6. The adaptive recognition method for UAV swarm formation operation mode according to claim 1, characterized in that, The optimization process in step S4 is a density-driven recognition optimization, including: Step S4.1: Perform differential operations on the sequence data of the preliminary pattern recognition results to locate the mode switching point; Step S4.2: Set up a sliding window centered on the mode switching point, and calculate the switching density of the mode label in each sliding window; Step S4.3: Correct the mode labels in the sliding window with a switching density higher than the first threshold to inconsistent modes; Step S4.4: Smooth isolated pattern label segments with durations shorter than the second threshold into their adjacent mainstream pattern labels.

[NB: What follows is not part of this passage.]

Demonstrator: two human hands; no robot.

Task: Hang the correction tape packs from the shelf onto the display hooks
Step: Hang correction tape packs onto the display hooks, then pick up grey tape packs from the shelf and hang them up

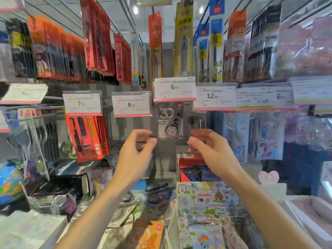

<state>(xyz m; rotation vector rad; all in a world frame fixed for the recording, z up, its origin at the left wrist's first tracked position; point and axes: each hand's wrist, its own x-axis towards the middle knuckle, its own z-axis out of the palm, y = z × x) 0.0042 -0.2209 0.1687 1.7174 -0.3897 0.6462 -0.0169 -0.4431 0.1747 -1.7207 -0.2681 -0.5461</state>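
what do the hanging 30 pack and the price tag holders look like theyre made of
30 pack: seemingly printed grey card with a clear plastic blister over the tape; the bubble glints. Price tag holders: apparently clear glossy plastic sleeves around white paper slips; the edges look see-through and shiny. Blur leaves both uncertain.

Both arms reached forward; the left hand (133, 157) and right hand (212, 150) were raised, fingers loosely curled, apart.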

7. An adaptive recognition device for unmanned aerial vehicle (UAV) swarm formation operation mode, characterized in that, The device includes the following modules: Module S1: Based on UAV formation control knowledge, the global formation task of the UAV swarm is decomposed into a knowledge-driven hierarchical structure, defining multiple formation operation mode categories that are unified and semantically clear. The formation operation mode categories include: assembly mode, disband mode, consistency mode and inconsistency mode. Module S2: Acquires the formation data of the UAV cluster; the formation data includes formation command data issued by the ground station and flight status time sequence data of each UAV; Module S3: Based on the formation operation mode category defined in module S1, perform pattern recognition on the formation data: For the assembly and disbandment modes, the first clustering model is used to identify them based on the altitude data in the flight status time series data to obtain the vertical feature identification results. For the consistent and inconsistent patterns, a spatiotemporal representation clustering model is used to identify them based on the relative position data between the local drone and the lead drone in the flight state time series data, and a preliminary identification result is obtained. Module S4: Optimizes the preliminary identification results and outputs the final formation operation mode sequence.

8. A computer device, comprising: The processor and memory are characterized in that the memory is used to store executable instructions of the processor, the processor being configured to execute the adaptive recognition method for unmanned aerial vehicle swarm formation operation mode according to any one of claims 1-6 by executing the executable instructions.

9. A computer storage medium, characterized in that, The storage medium stores a computer program, which, when executed, performs the adaptive recognition method for UAV swarm formation operation mode as described in any one of claims 1-6.

10. A computer program product comprising a computer program / instructions, characterized in that, When the computer program / instruction is executed by the processor, it implements the steps of the adaptive recognition method for drone swarm formation operation mode as described in any one of claims 1-6.